__WHAT IS REQUIRED__
Give back the lines below exactly, but do not include any pictures.

__AVAILABLE DATA__
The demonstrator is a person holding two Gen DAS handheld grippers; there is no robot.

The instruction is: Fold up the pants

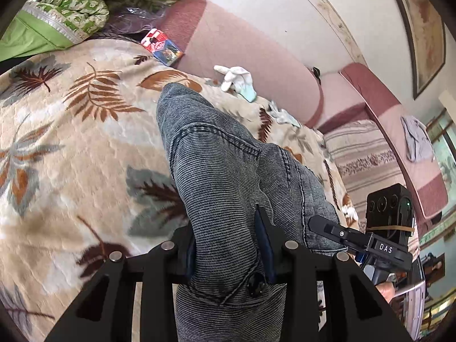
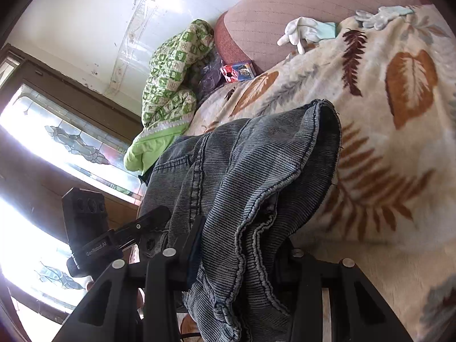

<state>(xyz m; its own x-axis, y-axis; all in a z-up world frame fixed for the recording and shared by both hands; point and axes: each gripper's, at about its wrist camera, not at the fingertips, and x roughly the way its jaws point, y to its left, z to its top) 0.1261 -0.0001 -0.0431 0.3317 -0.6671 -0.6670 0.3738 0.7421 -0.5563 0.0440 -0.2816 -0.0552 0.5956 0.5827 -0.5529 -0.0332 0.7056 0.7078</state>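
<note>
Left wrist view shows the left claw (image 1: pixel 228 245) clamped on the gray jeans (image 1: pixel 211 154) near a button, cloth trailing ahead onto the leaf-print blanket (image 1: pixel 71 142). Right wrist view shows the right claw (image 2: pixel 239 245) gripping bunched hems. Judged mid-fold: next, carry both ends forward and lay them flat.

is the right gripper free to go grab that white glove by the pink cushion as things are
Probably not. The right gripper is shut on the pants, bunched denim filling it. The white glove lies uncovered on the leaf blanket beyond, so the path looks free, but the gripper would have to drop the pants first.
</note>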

__OUTPUT FOR THIS TASK__
The demonstrator is a person holding two Gen DAS handheld grippers; there is no robot.

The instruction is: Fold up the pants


<state>(xyz m; its own x-axis, y-axis; all in a z-up world frame fixed for the recording and shared by both hands; point and axes: each gripper's, at about its wrist camera, not at the fingertips, and x roughly the way its jaws point, y to its left, z to its top) 0.1261 -0.0001 -0.0431 0.3317 -0.6671 -0.6670 0.3738 0.7421 -0.5563 0.0440 -0.2816 -0.0552 0.5956 0.5827 -0.5529 -0.0332 0.7056 0.7078</state>
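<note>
Left wrist view shows the left claw (image 1: pixel 228 245) clamped on the gray jeans (image 1: pixel 211 154) near a button, cloth trailing ahead onto the leaf-print blanket (image 1: pixel 71 142). Right wrist view shows the right claw (image 2: pixel 239 245) gripping bunched hems. Judged mid-fold: next, carry both ends forward and lay them flat.

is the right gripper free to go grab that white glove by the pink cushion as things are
Probably not. The right gripper is shut on the pants, bunched denim filling it. The white glove lies uncovered on the leaf blanket beyond, so the path looks free, but the gripper would have to drop the pants first.
</note>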

The exercise is fully answered.